Problem requirements:
For each line below, print it again exactly as shown.
*** Block opens ***
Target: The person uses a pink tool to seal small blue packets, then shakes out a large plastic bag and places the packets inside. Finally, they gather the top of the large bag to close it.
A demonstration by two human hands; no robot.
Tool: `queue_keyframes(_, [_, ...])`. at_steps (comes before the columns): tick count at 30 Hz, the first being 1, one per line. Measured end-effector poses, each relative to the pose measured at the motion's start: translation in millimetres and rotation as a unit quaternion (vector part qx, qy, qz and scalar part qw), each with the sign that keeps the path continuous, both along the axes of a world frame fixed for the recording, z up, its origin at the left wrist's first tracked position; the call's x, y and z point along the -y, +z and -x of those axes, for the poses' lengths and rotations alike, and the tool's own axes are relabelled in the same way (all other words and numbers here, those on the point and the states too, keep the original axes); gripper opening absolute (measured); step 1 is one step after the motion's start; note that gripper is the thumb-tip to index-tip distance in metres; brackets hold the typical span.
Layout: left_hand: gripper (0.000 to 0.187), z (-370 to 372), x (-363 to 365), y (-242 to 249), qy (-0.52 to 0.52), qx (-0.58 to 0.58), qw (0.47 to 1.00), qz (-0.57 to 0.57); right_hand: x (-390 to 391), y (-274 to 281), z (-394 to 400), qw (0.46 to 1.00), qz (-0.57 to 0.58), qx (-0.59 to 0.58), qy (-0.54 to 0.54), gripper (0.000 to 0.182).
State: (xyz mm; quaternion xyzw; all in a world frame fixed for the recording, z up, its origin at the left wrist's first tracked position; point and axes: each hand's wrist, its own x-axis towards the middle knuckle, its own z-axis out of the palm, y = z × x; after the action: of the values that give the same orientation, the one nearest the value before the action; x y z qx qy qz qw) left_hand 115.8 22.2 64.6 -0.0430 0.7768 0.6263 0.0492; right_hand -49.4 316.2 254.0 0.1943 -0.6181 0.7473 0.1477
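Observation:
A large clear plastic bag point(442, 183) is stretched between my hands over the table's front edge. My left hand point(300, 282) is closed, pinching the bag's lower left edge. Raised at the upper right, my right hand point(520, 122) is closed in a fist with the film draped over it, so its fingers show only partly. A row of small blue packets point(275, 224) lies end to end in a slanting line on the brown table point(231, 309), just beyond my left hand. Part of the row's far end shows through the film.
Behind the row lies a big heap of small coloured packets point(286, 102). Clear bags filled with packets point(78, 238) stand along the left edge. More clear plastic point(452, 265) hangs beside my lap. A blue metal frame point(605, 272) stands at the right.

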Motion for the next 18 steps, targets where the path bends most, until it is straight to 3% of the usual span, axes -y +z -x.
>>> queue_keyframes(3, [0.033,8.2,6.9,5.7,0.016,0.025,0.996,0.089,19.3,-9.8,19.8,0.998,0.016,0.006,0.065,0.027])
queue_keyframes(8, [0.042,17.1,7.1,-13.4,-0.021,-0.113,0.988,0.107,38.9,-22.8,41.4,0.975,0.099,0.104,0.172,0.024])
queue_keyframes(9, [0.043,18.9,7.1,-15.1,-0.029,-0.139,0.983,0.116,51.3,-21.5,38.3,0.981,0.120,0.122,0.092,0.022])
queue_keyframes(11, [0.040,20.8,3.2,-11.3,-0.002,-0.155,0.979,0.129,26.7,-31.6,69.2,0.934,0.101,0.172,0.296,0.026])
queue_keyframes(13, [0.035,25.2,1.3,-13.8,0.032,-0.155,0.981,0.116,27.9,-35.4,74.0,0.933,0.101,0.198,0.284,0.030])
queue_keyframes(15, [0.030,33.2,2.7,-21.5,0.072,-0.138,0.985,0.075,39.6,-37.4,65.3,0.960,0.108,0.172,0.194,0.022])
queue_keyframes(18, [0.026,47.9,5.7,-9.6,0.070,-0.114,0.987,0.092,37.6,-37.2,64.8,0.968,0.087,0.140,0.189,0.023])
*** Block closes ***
Reply to the task:
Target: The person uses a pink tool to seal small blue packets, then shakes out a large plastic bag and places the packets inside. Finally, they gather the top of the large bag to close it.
A demonstration by two human hands; no robot.
Tool: `queue_keyframes(_, [_, ...])`. at_steps (comes before the columns): tick count at 30 Hz, the first being 1, one per line. Measured end-effector poses, each relative to the pose measured at the motion's start: translation in millimetres and rotation as a unit quaternion (vector part qx, qy, qz and scalar part qw), each with the sign that keeps the path continuous, both along the axes of a world frame fixed for the recording, z up, its origin at the left wrist's first tracked position; the call's x, y and z point along the -y, +z and -x of those axes, for the poses' lengths and rotations alike, and the tool's own axes are relabelled in the same way (all other words and numbers here, those on the point and the states too, keep the original axes); gripper opening absolute (measured); step 1 is one step after the motion's start; note that gripper is the thumb-tip to index-tip distance in metres; brackets hold the typical span.
Layout: left_hand: gripper (0.000 to 0.187), z (-370 to 372), x (-363 to 365), y (-242 to 249), qy (-0.52 to 0.52), qx (-0.58 to 0.58), qw (0.47 to 1.00), qz (-0.57 to 0.57); right_hand: x (-390 to 391), y (-274 to 281), z (-394 to 400), qw (0.46 to 1.00), qz (-0.57 to 0.58), qx (-0.59 to 0.58), qy (-0.54 to 0.54), gripper (0.000 to 0.182).
State: (xyz mm; quaternion xyzw; all in a world frame fixed for the recording, z up, its origin at the left wrist's first tracked position; point and axes: each hand's wrist, its own x-axis towards the middle knuckle, its own z-axis out of the palm, y = z × x; after the action: of the values that give the same orientation, the one nearest the value before the action; x y z qx qy qz qw) left_hand 115.8 22.2 64.6 -0.0430 0.7768 0.6263 0.0492; right_hand -49.4 316.2 254.0 0.1943 -0.6181 0.7473 0.1477
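Observation:
A large clear plastic bag point(442, 183) is stretched between my hands over the table's front edge. My left hand point(300, 282) is closed, pinching the bag's lower left edge. Raised at the upper right, my right hand point(520, 122) is closed in a fist with the film draped over it, so its fingers show only partly. A row of small blue packets point(275, 224) lies end to end in a slanting line on the brown table point(231, 309), just beyond my left hand. Part of the row's far end shows through the film.
Behind the row lies a big heap of small coloured packets point(286, 102). Clear bags filled with packets point(78, 238) stand along the left edge. More clear plastic point(452, 265) hangs beside my lap. A blue metal frame point(605, 272) stands at the right.
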
Motion for the next 18 steps, targets where the path bends most, until it is straight to 3% of the usual span, axes -y +z -x.
>>> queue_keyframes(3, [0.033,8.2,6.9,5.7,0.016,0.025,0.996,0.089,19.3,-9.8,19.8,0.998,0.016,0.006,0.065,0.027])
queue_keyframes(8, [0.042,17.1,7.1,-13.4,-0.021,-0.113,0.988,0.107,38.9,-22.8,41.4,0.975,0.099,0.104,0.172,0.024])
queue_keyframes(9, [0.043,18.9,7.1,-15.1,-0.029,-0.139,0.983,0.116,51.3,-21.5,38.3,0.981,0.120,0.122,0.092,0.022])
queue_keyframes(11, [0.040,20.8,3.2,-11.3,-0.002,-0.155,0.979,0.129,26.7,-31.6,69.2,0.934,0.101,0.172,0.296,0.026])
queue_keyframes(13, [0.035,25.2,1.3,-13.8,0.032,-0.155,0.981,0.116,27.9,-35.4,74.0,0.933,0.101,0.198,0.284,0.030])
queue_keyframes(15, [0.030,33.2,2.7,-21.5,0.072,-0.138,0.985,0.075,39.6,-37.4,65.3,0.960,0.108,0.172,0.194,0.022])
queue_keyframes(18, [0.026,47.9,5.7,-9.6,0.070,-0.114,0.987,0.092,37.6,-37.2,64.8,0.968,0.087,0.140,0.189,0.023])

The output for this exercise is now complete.